EXERCISE OBJECTIVE:
Please, could you print all the lines below exactly, leaving out the pictures?
-=-=-
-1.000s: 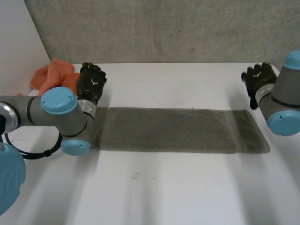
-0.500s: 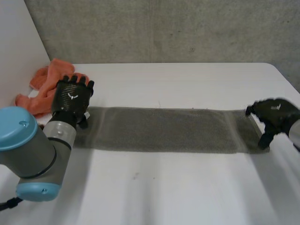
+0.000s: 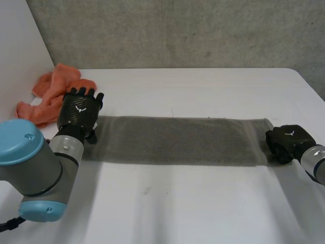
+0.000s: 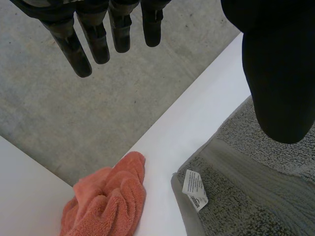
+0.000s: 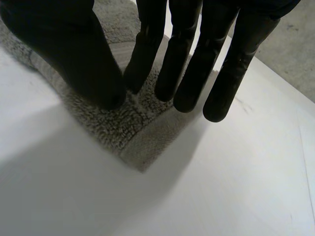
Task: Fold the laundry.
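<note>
A long grey towel (image 3: 177,140) lies flat across the table (image 3: 203,208). My left hand (image 3: 78,109) hovers over its left end, fingers straight and apart from the thumb, holding nothing. In the left wrist view the left hand (image 4: 275,73) is above the towel's (image 4: 246,196) left edge, where a white label (image 4: 195,189) sticks out. My right hand (image 3: 287,142) sits on the towel's right end. In the right wrist view the right hand (image 5: 64,49) has thumb and fingers drawn together on the towel (image 5: 113,128) just inside a corner, pinching the cloth.
An orange cloth (image 3: 51,94) lies bunched at the table's back left, beside the towel's left end, and it appears past my left hand as the orange cloth (image 4: 108,201). A grey wall (image 3: 177,30) stands behind the table.
My right hand came down from the back right onto the towel's right end and its fingers closed. My left arm swung back and its hand settled over the left end.
</note>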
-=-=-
TASK RESULT:
-1.000s: 
-0.500s: 
+0.000s: 
+0.000s: 
+0.000s: 
Task: Fold the laundry.
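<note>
A long grey towel (image 3: 177,140) lies flat across the table (image 3: 203,208). My left hand (image 3: 78,109) hovers over its left end, fingers straight and apart from the thumb, holding nothing. In the left wrist view the left hand (image 4: 275,73) is above the towel's (image 4: 246,196) left edge, where a white label (image 4: 195,189) sticks out. My right hand (image 3: 287,142) sits on the towel's right end. In the right wrist view the right hand (image 5: 64,49) has thumb and fingers drawn together on the towel (image 5: 113,128) just inside a corner, pinching the cloth.
An orange cloth (image 3: 51,94) lies bunched at the table's back left, beside the towel's left end, and it appears past my left hand as the orange cloth (image 4: 108,201). A grey wall (image 3: 177,30) stands behind the table.
My right hand came down from the back right onto the towel's right end and its fingers closed. My left arm swung back and its hand settled over the left end.
</note>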

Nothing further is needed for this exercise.